● **Task item**: Please say how many lines below include the word "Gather", with nothing beyond the number.

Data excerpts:
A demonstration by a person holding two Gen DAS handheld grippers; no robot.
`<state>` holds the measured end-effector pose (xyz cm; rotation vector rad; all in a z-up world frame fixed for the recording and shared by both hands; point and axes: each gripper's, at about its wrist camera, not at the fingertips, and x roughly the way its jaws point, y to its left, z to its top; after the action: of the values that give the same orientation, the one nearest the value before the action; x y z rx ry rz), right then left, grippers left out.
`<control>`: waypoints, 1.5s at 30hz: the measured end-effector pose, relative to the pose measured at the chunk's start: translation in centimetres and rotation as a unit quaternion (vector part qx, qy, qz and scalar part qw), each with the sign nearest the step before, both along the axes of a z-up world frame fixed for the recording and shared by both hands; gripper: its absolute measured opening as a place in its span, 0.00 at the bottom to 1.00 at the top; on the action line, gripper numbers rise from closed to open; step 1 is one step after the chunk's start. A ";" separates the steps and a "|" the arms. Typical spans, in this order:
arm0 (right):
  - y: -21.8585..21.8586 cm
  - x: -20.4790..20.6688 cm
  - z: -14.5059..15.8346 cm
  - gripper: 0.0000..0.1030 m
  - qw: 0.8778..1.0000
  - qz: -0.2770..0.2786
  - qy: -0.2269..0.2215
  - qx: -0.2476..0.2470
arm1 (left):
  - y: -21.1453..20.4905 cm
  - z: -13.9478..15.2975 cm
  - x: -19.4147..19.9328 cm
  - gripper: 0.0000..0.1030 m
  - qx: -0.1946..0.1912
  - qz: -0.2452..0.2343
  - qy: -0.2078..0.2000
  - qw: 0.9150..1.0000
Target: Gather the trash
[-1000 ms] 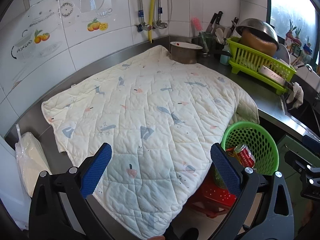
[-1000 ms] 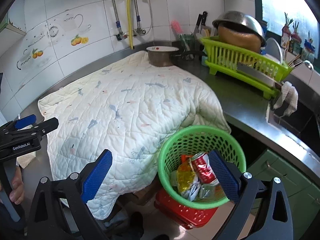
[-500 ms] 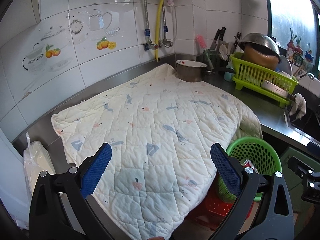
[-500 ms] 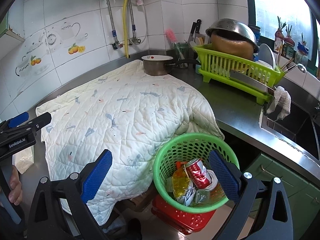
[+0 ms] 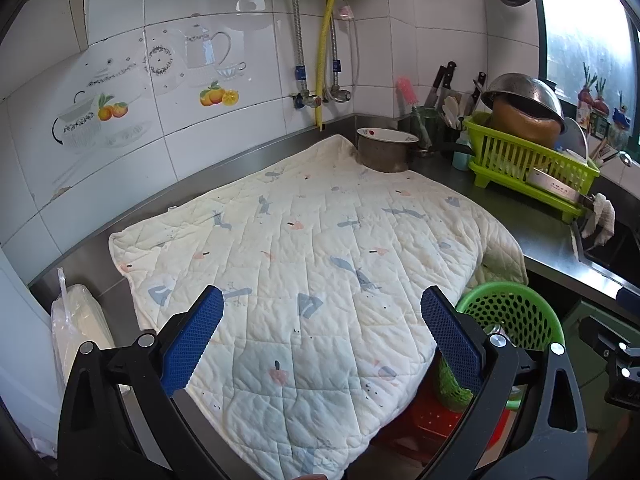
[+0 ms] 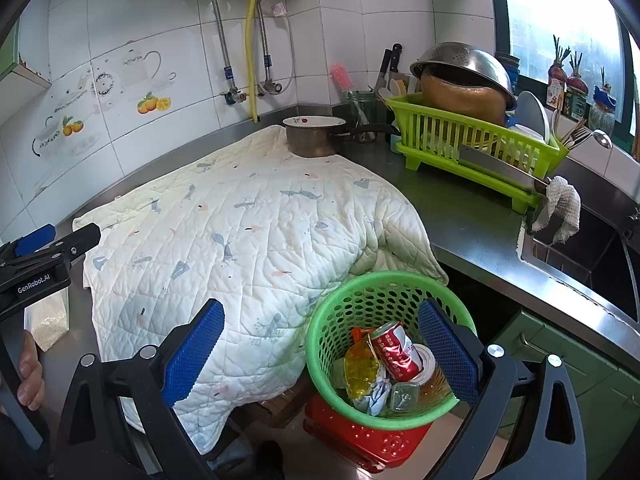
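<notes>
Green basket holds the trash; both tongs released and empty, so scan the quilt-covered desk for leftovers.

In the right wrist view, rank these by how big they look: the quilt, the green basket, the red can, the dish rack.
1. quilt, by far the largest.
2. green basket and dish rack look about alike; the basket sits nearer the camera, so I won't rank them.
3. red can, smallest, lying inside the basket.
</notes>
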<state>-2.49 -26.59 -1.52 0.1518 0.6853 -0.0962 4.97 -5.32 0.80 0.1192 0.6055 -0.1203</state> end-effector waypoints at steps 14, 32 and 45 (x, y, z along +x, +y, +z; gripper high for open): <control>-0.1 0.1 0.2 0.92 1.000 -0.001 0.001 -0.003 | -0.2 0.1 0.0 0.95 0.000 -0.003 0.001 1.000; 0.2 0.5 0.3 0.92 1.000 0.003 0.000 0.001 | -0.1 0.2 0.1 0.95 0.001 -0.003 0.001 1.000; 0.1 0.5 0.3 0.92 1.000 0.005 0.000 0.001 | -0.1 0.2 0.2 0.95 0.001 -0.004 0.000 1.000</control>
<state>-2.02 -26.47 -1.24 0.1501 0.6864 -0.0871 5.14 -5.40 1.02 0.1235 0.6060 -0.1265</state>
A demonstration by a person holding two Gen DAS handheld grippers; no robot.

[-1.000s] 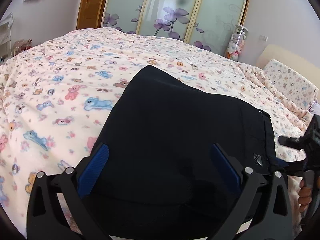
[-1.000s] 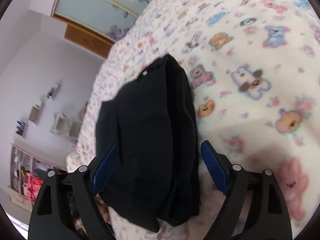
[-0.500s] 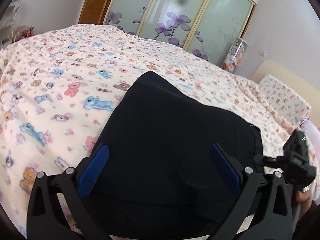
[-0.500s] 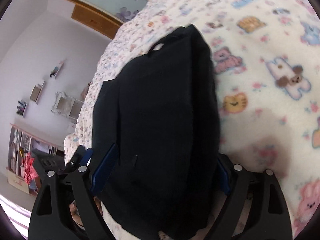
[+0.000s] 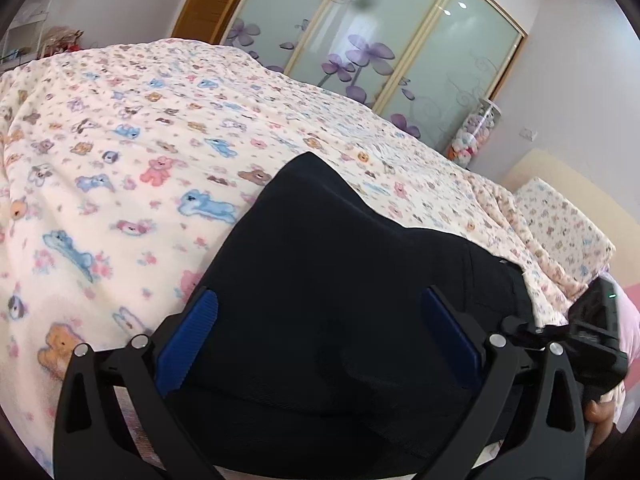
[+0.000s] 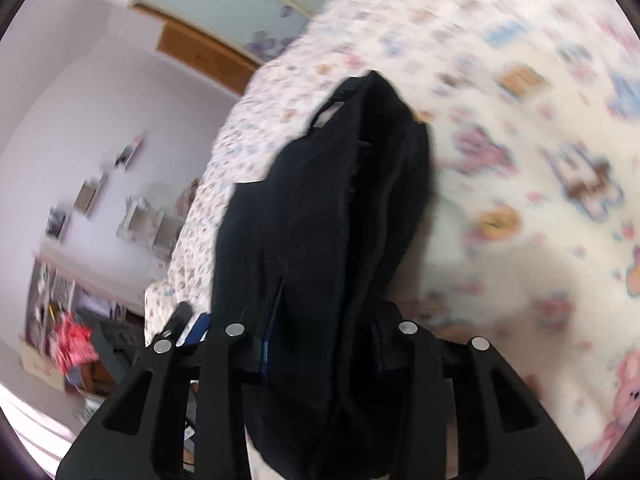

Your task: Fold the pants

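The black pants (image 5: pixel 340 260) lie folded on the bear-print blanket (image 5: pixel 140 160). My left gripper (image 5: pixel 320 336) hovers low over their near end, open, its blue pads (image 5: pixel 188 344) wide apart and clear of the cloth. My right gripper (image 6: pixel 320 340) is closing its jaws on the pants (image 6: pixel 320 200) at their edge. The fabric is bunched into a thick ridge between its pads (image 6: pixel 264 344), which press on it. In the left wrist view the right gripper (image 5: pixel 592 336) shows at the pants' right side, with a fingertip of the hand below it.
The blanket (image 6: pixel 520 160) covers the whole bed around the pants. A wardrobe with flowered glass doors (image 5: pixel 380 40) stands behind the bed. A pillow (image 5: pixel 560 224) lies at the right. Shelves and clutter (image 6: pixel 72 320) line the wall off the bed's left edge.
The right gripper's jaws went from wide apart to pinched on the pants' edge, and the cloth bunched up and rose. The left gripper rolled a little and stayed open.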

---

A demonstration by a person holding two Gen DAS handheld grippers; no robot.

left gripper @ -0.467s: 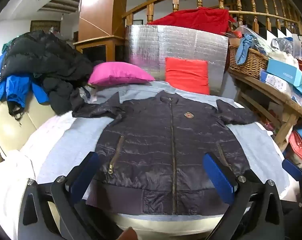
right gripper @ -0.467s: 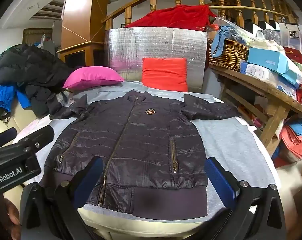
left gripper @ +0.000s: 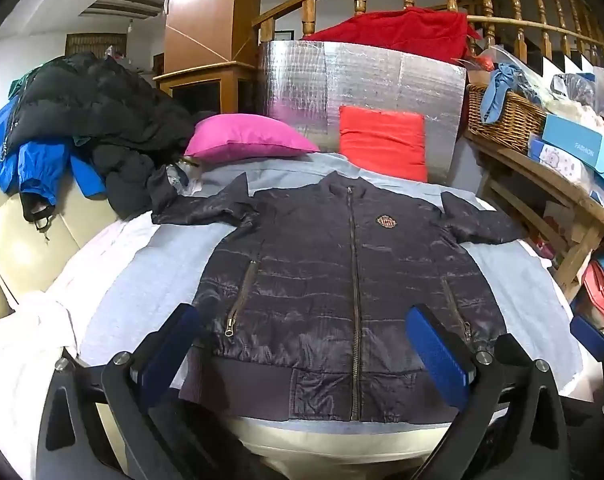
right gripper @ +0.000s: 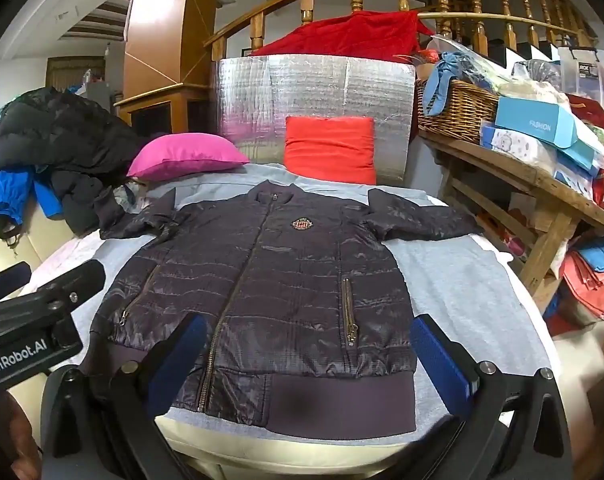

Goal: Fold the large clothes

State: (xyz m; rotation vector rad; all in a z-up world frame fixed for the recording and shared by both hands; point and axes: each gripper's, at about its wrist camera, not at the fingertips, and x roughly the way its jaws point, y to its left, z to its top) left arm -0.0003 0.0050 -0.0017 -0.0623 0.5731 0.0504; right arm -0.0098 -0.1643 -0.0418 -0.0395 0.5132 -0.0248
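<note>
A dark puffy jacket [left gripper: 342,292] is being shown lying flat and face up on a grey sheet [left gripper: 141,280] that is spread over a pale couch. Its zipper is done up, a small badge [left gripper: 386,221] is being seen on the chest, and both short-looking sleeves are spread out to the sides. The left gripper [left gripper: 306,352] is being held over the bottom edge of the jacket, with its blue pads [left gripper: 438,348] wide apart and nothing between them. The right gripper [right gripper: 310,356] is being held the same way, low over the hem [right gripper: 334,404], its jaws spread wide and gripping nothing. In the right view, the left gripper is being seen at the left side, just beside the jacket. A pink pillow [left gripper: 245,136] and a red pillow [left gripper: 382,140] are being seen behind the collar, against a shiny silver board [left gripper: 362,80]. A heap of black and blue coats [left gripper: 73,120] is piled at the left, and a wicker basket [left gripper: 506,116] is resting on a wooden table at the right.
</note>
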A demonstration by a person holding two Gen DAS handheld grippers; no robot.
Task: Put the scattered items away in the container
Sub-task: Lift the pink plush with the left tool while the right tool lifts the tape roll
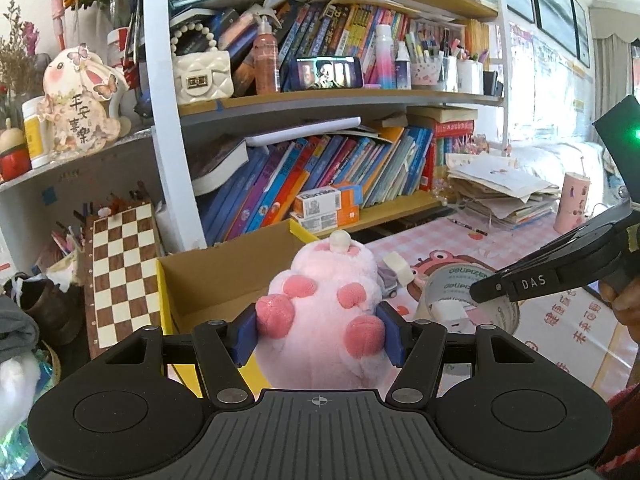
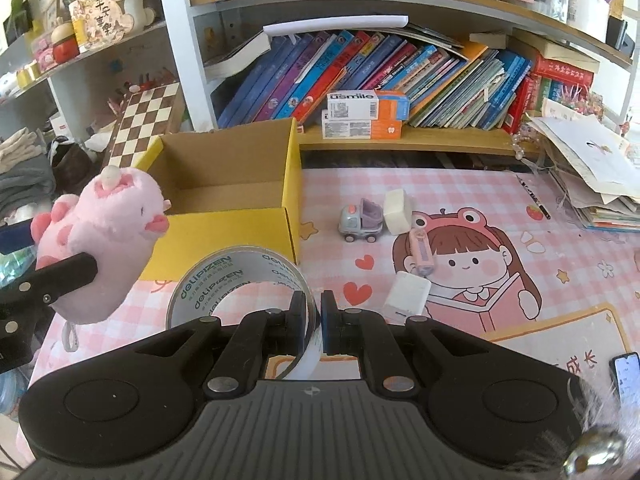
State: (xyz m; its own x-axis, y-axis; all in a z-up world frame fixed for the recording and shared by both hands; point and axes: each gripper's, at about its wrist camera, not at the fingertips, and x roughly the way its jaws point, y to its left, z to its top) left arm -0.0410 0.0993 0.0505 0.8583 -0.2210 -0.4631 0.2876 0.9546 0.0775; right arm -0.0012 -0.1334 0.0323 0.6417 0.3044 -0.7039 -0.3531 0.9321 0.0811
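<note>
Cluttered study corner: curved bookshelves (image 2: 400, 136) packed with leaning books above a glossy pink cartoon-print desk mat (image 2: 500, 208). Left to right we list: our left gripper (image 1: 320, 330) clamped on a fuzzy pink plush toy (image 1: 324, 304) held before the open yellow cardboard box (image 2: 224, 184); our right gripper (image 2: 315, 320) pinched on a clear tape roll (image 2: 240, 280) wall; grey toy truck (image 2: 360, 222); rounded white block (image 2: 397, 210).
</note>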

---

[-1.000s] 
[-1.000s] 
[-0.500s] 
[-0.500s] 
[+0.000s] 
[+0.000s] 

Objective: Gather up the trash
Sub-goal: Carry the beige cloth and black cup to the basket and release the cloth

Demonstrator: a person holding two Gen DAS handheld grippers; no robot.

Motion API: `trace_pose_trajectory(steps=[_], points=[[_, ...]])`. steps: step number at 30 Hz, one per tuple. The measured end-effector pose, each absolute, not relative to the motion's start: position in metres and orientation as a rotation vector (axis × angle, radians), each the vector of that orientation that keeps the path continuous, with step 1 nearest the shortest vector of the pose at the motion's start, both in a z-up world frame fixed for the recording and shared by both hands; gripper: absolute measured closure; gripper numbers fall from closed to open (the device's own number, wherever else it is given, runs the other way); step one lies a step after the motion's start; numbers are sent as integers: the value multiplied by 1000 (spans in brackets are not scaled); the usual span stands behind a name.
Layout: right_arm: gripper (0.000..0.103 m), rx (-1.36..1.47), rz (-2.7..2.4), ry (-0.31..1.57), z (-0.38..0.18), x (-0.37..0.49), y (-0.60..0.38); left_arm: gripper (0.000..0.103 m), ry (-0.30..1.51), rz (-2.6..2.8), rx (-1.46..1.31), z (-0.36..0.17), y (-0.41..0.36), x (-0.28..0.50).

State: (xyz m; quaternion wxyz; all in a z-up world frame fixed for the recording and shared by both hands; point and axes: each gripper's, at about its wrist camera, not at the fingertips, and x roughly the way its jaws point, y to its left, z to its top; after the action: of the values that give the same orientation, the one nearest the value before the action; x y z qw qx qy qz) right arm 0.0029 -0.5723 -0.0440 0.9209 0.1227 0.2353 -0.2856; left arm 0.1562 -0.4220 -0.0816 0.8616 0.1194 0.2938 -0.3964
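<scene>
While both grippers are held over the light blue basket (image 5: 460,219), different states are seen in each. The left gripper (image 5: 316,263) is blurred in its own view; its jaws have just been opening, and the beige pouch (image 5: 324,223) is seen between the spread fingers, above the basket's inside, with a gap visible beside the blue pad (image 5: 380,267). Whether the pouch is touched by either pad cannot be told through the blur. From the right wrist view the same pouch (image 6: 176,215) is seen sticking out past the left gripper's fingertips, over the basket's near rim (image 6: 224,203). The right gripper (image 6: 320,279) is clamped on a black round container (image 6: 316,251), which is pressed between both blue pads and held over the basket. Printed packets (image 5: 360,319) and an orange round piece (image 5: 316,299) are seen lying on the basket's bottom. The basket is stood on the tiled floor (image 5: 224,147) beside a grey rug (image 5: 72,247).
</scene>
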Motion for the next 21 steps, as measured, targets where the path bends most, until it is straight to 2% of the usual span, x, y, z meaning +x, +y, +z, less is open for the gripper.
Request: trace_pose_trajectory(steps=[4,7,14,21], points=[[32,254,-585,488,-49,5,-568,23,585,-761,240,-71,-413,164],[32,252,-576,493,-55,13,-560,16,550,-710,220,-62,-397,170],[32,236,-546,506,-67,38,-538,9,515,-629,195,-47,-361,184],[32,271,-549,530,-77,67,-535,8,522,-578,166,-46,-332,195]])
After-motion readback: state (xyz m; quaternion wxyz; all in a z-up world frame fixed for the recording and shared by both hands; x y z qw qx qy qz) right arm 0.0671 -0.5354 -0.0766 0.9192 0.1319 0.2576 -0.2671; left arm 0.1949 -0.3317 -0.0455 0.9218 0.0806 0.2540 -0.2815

● **Task response**: 2